You might get lucky giving Scott at happy donkey a bell/email. He sells MC2s and fixes them. He's possibly got a handful that are fubar or being cannibalised for bits. Of course, that toothed wheel may be the part that always goes and everyone wants but might be worth an ask.


----------



## frederickaj (Jul 31, 2014)

more expensive than I thought

http://www.ebay.co.uk/itm/Holder-upper-for-grinder-couples-bakelite-Isomac-Mac-Prof-Gran-Mac-Brio-model-/251531402751?hash=item3a90709dff


----------



## yardbent (Aug 8, 2015)

hotmetal said:


> You might get lucky giving Scott at happy donkey a bell/email. He sells MC2s and fixes them. ...


i dont have an MC2 - yet

but wondered if this was a recurring problem - before i buy

£20 is no joke


----------



## frederickaj (Jul 31, 2014)

see if these will ship to the uk Just over 6 euro plus shipping .Bargain!!!!!

ABC spare parts dublin


----------



## yardbent (Aug 8, 2015)

frederickaj said:


> see if these will ship to the uk Just over 6 euro plus shipping .Bargain!!!!!
> 
> ABC spare parts dublin


hi - gotta link.? canna find the part in their site


----------



## frederickaj (Jul 31, 2014)

If you haven't got the MC2 yet don't bother searching for the spare .You have to be a total D**ckhead to strip those teeth . Photo of the stripped teeth would help This is my Nemox lux which I have modified to be more like the MC2 .There are no missing teeth on this one and I honestly cannot see how you can damage them


----------



## yardbent (Aug 8, 2015)

frederickaj said:


> If you haven't got the MC2 yet don't bother searching for the spare .....


sorry didnt explain properly................

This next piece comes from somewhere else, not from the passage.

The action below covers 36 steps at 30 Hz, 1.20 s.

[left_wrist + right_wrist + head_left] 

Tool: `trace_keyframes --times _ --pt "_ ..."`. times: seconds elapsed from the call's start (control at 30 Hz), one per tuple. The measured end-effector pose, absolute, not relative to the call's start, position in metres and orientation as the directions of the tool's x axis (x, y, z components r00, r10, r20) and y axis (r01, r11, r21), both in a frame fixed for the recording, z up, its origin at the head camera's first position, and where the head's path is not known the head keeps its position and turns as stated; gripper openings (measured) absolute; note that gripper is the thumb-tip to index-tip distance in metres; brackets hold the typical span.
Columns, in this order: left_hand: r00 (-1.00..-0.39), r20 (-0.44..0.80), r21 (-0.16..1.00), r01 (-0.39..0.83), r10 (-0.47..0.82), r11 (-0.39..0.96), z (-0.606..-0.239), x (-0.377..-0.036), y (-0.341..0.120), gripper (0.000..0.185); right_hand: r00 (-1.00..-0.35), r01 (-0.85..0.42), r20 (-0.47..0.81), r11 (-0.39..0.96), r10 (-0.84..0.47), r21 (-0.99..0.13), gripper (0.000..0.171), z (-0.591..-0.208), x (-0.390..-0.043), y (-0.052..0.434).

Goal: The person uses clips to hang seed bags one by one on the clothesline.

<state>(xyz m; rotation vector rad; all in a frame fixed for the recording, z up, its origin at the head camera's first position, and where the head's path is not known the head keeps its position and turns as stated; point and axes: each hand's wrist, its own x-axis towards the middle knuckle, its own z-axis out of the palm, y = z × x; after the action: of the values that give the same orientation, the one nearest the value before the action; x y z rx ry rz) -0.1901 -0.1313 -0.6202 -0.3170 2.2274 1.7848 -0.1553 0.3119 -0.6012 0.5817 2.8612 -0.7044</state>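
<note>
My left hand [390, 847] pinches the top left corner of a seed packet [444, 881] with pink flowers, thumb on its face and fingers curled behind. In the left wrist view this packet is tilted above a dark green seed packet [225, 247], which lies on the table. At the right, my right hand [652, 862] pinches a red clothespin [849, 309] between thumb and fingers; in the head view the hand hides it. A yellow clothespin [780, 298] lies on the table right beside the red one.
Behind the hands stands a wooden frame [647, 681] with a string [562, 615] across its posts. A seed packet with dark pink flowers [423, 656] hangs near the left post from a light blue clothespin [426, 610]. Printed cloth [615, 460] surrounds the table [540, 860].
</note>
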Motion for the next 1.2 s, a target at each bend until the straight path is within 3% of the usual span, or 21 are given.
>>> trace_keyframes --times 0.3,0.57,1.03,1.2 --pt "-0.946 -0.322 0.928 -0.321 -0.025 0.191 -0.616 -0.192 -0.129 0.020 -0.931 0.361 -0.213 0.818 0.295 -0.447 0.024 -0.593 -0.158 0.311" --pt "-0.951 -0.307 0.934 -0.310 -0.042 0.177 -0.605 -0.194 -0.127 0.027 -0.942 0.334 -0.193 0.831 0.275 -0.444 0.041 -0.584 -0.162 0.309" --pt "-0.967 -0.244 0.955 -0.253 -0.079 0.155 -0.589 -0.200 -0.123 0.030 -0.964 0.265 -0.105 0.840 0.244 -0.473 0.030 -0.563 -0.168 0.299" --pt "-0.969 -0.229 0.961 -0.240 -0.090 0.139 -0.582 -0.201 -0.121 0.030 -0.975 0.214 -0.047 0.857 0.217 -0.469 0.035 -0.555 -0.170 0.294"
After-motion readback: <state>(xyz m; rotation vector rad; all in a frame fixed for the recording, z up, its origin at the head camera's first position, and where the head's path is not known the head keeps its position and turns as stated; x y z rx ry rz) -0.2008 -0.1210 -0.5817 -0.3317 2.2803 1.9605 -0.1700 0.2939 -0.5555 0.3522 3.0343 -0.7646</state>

I am not looking at any particulay MC2

i am 'considering' buying one - NEW

BUT if the stripped teeth are an inherent design fail - i will not buy an MC2 - new or otherwise

cheers.............


----------



## oursus (Jun 5, 2015)

yardbent said:


> sorry didnt explain properly................
> 
> I am not looking at any particulay MC2
> 
> ...


I've had a couple of Iberitals, I have an MC2 that's ground on average 5 doubles a day for the last year... I really can't see how you would strip the teeth one one.


----------



## El carajillo (Mar 16, 2013)

To add to the above I had an MC2 and cannot understand how people damage / break the teeth on the top burr carrier. I have seen pictures of broken carrier teeth but see how it has been done:confused:


----------



## DavecUK (Aug 6, 2013)

El carajillo said:


> To add to the above I had an MC2 and cannot understand how people damage / break the teeth on the top burr carrier. I have seen pictures of broken carrier teeth but see how it has been done:confused:


I reckon some of them do it on purpose as an excuse to buy a new grinder. Iberital should do everyone a favour and make that top burr carrier out of a special weak plastic


----------



## yardbent (Aug 8, 2015)

well thanks for all the inputs ........

a friend has offered me an as-new *Graef CM800* - which was my first choice

perfect match to my Gaggia Classic - so well chuffed............


----------



## yardbent (Aug 8, 2015)

thanks @johnealey

finished the last of the RAVE Fudge you sent - very nice - will order more.......


----------